Hi. My male cockatiel, Jackie, was horrible with constant screaming for may attention. It was driving me crazy. Then when I met my husband he had a young male cockatiel, Rocky (Jackie was two at the time). At first they did not get along but eventually they bonded and Jackie was not nearly as demanding of my attention. They still made noise but it was not that constant annoying screaming. When my first son was born, the noise the two tiels made could be a problem at times, so I would cover their cage before putting the baby to sleep and that helped a lot. Then couple years later Rocky died very suddenly. I started spending a lot more time with Jackie to make up for it, but he once again became very demanding. It was not too much of a problem because I was at home most of the day so I would just carry him around with me as I followed my son around the house (but if I did not have him with me for several hours each day he would scream bloody murder). Then when I got pregnant with my second son I decided to get Jackie a new friend since I knew that with a new baby I would not have too much time for him. We got a baby tiel, Tiko, that turned out to be a girl. Once again it took some time but they got to like each other and Jackie once again became more calm and quiet. At this time I also had a cockatoo and budgies. Again when the baby was born I had to cover the cages so that the birds would not scream and wake the baby. After a while everyone got into a routine and the baby and birds would all take their nap at the same time and the birds did not mind that I covered them up. Now Jackie is 16 years old, Tiko is 4 years old and the kids are 8 and 3. The birds are really good and more quiet then the kids. Even my cockatoo is a quiet bird and they are know for being screamers. Besides the birds we also have several other pets and I do have to say that having a new baby and a "zoo" can be frustrating at times but it is not impossible and worth the extra effort (and kids grow up and everything changes and gets easier).


----------



## andreanne1422 (Jul 27, 2009)

Thank you for the advice Mika! I'm not sure if I want to get another tiel right away put I'll keep that in mind.


----------



## Di_dee1 (Feb 20, 2009)

These articles may help.

http://www.theperch.net/discussion/showthread.php?t=66342

http://www.rationalparrot.com/screaming.html

http://www.naturalencounters.com/im...ng_Parrot_Behavior_Naturally-Steve_Martin.pdf


----------



## sadylove17 (Sep 26, 2009)

Another thing top realize is that cockatiels are noisy animals- mine is the same way, and since I've had him I don't sleep past 9- but I knew that well before I got him- it may just be simply because she is a very verbal bird- in that case you could maybe work with her more to build an actual vocabulary- that may also help control the noise! Hope that helps!


----------



## Fairydust125 (Sep 9, 2009)

This is why i had to rehome my 4 tiels that i had a couple yrs ago. I would not be able to sleep! And i had a headache constantly. I live in an apt. so there's not really an option of putting them in a room where they can make all the noise they want. In the mornings all 4 would scream for whatever reason. I couldnt figure it out cause i would let them out their cage, they had everything they needed, toys, food, etc. They were just loud and if one would start screaming so would the other. I got fed up and none were bonded to me, they were wild from the start that we got them so i rehomed them 2 by 2. The 2 that were bonded i guess i gave to one person and so on. Then i said..well i'll never get more than 1 cockatiel at a time cause i dont want that happening again. So now i ended up getting 1 but 1 more was available and i had to take it cause the owner didnt handfeed...so i have picked one-the younger one and will be rehoming the older one. Reason is the younger one and me bonded. I think as long as you have 1 you can train it not to scream. Even if you have more than 1, just that i dont know how to do that lol The ones i have now scream in the mornings as soon as they hear me even move so i just ignore then until they stop.


----------



## Di_dee1 (Feb 20, 2009)

Screaming all the time is not normal. Please read books, articles to find out why they do it so that WE know how not to trigger it and can change their behaviour. A good book on this is the parrot problem solver by Barbara Heidenrich. People will always have problems, blame the birds, rehome them till they educate themselves on parrot behaviour. 

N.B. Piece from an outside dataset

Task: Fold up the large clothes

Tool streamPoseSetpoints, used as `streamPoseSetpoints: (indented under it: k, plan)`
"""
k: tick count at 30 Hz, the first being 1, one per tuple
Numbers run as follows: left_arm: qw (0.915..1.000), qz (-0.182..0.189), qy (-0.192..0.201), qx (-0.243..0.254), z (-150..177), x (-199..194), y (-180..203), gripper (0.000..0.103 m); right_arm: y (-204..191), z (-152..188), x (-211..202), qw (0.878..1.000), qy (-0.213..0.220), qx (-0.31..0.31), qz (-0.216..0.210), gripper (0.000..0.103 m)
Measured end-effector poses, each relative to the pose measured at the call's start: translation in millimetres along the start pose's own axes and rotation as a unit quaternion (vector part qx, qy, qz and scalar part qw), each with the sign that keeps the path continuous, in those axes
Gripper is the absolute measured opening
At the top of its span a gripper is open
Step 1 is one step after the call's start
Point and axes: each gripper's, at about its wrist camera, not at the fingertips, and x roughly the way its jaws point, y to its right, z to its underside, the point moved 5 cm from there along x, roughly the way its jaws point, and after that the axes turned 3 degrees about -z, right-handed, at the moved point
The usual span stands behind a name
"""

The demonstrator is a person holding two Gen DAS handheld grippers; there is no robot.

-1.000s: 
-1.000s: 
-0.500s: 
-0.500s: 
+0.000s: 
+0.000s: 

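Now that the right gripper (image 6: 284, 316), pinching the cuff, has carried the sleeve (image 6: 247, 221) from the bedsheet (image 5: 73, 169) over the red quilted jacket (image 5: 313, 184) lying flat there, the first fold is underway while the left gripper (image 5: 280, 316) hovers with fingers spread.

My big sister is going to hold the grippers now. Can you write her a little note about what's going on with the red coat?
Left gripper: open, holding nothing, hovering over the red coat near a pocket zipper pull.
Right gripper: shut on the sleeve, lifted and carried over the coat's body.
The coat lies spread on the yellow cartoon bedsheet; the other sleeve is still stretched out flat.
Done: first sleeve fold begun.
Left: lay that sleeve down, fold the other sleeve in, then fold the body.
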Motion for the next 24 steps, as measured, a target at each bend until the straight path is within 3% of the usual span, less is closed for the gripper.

Birds will flock call, that is what they do, making sure that all in their flock, feathered or otherwise check in and are ok, usually morning and night but can at other times as well depending on what is happening around them. Checking in with them often stops this as their needs are then fulfilled. Rewarding when they do noises, behaviours that you do like also helps, but only if you are willing to want to try as persistence and consistency are needed. Not bothering just one time can set you back to the beginning.

I have 2 hens and my son's male is here and has been about a month. Yes they call in the mornings, yes we check in with them that we are ok, yes they stop. One calls if we go down the hall, I tell her I am only going for a pee, she stops. There are reasons for the screaming, you just have to find out why.


----------